Donald Trump Promised He Would Never Take Vacation, Now He’s Headed To His Third

Donald Trump made a bold promise just days after being elected president — he wouldn’t be taking any vacations.

Now, less than four weeks into his actual term as president, Trump is already headed to his third trip away from the White House.

Donald Trump plans to head to his Florida resort, Mar-A-Lago, for the February 17 weekend, Think Progress reported. The trip has caused controversy and calls of hypocrisy against Trump for his dogged criticism of President Barack Obama’s vacation time.

Trump was clear with his pledge just after winning. In his first major interview with CBS’s 60 Minutes, Trump said he would take only a $1 salary as president and vowed not to take any vacations.

“We have so much work. There’s so much work to be done. And I want to get it done for the people,” he said (via the Indian Express).

“I want to get it done. We’re lowering taxes, we’re taking care of health care. I mean, there’s just so much to be done. So I don’t think we’ll be very big on vacations, no.”

[Image by Joe Raedle/Getty Images]

It wasn’t just a one-off statement. Trump had reiterated throughout his campaign that he couldn’t even see himself leaving the White House with all the important work that needed to be done.

“I would rarely leave the White House because there’s so much work to be done,” Trump told a reporter in 2015 (via Think Progress).

“I would not be a president who took vacations. I would not be a president that takes time off… You don’t have time to take time off.”

Trump’s proximity to the general public at Mar-A-Lago and the lack of security measures in place at the White House has raised controversy. Last week, when Trump hosted Japanese Prime Minister Shinzo Abe at the Florida resort, the visit was interrupted by an unexpected missile launch from North Korea.

Trump and Abe reviewed classified documents about the launch on a public terrace at the resort while other patrons sat just feet away, some of them snapping pictures. When the men had difficulty reading the documents, presidential aides turned on lights on their cell phones to read the document.

It was an incident that generated widespread criticism.

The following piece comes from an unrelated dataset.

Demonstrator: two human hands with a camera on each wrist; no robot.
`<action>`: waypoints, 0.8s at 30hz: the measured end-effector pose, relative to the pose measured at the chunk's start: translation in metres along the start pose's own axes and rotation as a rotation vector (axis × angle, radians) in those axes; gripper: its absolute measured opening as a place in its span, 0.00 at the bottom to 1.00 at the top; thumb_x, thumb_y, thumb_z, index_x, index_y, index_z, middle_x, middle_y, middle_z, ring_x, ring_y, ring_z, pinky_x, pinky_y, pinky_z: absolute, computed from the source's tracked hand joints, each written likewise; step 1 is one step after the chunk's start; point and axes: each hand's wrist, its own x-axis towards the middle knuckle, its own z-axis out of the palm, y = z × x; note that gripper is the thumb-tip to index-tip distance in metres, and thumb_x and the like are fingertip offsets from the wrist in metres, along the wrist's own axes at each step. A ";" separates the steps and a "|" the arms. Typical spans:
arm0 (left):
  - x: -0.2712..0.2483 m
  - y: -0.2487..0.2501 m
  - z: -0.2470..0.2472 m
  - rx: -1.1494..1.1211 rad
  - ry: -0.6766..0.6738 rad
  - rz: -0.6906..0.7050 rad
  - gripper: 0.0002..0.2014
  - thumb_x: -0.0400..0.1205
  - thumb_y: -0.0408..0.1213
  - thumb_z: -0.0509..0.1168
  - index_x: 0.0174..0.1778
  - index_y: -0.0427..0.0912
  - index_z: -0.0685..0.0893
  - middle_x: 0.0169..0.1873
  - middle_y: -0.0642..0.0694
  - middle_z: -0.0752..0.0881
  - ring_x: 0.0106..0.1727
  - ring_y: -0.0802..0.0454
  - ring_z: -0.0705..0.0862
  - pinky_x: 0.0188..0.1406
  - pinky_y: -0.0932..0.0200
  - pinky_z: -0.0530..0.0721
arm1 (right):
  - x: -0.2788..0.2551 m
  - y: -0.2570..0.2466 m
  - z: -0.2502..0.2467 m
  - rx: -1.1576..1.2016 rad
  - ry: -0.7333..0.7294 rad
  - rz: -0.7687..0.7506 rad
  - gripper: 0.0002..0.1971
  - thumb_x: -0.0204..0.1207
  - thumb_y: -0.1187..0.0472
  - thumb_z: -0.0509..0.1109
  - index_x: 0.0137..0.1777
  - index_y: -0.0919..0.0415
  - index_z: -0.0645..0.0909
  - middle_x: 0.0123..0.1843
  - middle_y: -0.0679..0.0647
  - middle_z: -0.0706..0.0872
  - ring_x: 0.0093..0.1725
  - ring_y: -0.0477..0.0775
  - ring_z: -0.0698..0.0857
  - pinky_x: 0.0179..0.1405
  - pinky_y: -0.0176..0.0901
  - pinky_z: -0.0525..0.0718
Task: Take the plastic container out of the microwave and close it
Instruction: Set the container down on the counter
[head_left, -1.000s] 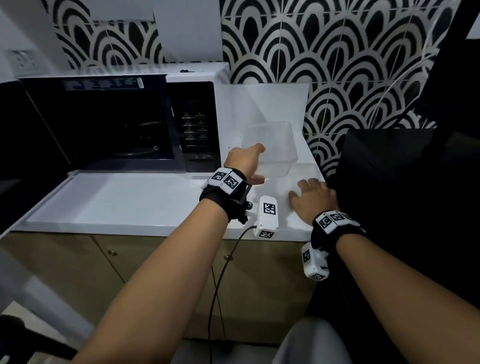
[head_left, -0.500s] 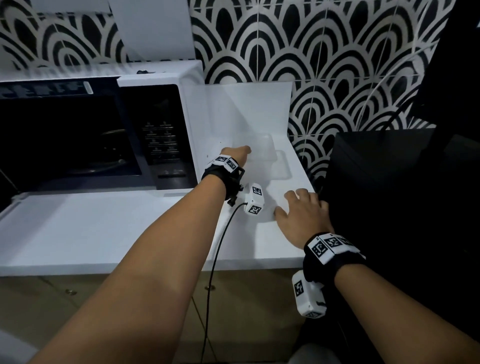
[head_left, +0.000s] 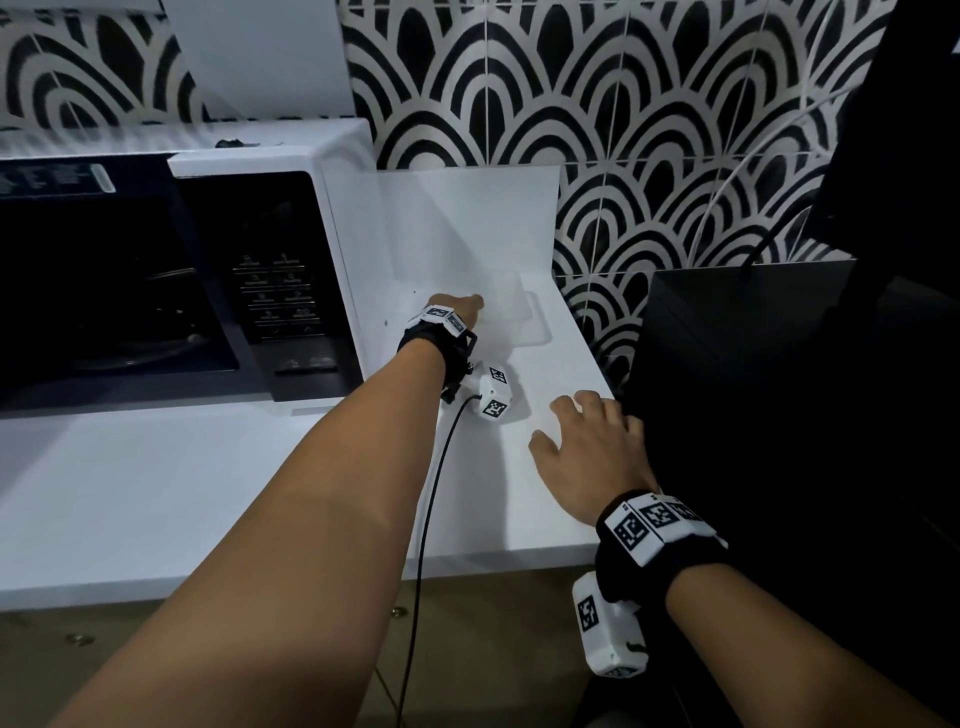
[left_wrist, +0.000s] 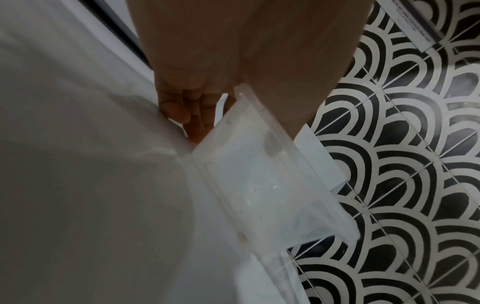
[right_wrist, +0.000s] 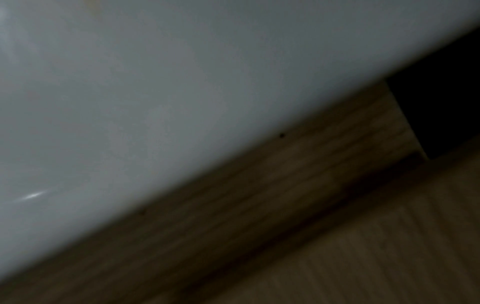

“Hosting a foreign leader at the president’s business resort creates impossible sets of conflicts,” Robert Weissman, president of Public Citizen, told the Orlando Sentinel.

“If the president hadn’t offered to pay, the U.S. government would be paying Donald Trump’s business for the purpose of hosting the Japanese leader.”

There are also critics who say that Donald Trump benefits personally from the visits to Mar-A-Lago. Trump has refused to divest from his businesses, instead turning over control to his adult children, and still benefits from his properties. And just this year, the membership fees at Mar-A-Lago were doubled to $200,000.

Donald Trump’s regular vacations are also controversial given his own history of criticizing Barack Obama. Long before Trump pledged that he would take no vacations, he was regularly hitting then-President Obama about his trips.

“The habitual vacationer, @BarackObama, is now in Hawaii. This vacation is costing taxpayers $4 milion +++ while there is 20% unemployment,” Trump wrote on Twitter in December 2011, a time when Politico noted that unemployment was at 8.5 percent.

Later that July, Trump took aim at Michelle Obama.

“With 15% US real unemployment and a 16T debt, @Michelle Obama’s luxurious Aspen vacation – her 16th – cost us over $1M.”

Donald Trump’s weekly vacations to Mar-A-Lago cost taxpayers $3 million each, Politico reported.